Thursday, November 6, 2008

The New World


I'm still unsure how to think about what happened yesterday. I'm excited, hopeful, terrified, and overwhelmed. I have finally, I think, stopped crying at every CNN recap, but I still feel so full with all of the historic things that happened. Barack Obama is the 44th President of the United States. Wow. Whew!!!!!! It is so hard to believe.

Yesterday, like most people I know, I woke up and I ran to the TV because I was afraid it was a dream. And I was afraid that something terrible happened in the wee hours of the morning. But everything on Good Morning America was celebratory. In fact, come to find out, Indiana, Missouri, and Ohio went blue for the first time in years. Today, Missouri is still up for grabs by about 6,000 votes, but that only amazes me more. If I ever believed my vote didn't count--and who hasn't?--I am assured now. Every single vote does count. Democracy can work. A black man can be elected President of one of the most virulently racist countries in the world and do so without widespread violence, without riots, without burning crosses on the White House lawn. At least not yet.
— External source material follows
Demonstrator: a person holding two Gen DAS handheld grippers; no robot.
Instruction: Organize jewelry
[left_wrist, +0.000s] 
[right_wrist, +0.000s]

I was skeptical, up until the end. Oh, I drink the Koolaid, I don't sip. I supported with money every time I could, and, in the end, with time (which was only a fraction of the time other volunteers spent). I blogged. But I was never fully convinced it would work. I am a student of history. History has said it was possible but never that it was probable. History has never said that when democracy works it is magic, it is not self-evident, and that magic is beautiful but rare.

I was skeptical most of the night. Even when he won Ohio and the volunteers around me erupted in triumph because no Republican candidate has ever won the election without Ohio. As we walked to a post-volunteer election watch party, I remained skeptical. The jubilation around me appeared misplaced, didn't they know what could happen? Didn't they remember 2000 and 2004? Didn't they follow history? ANYTHING could happen.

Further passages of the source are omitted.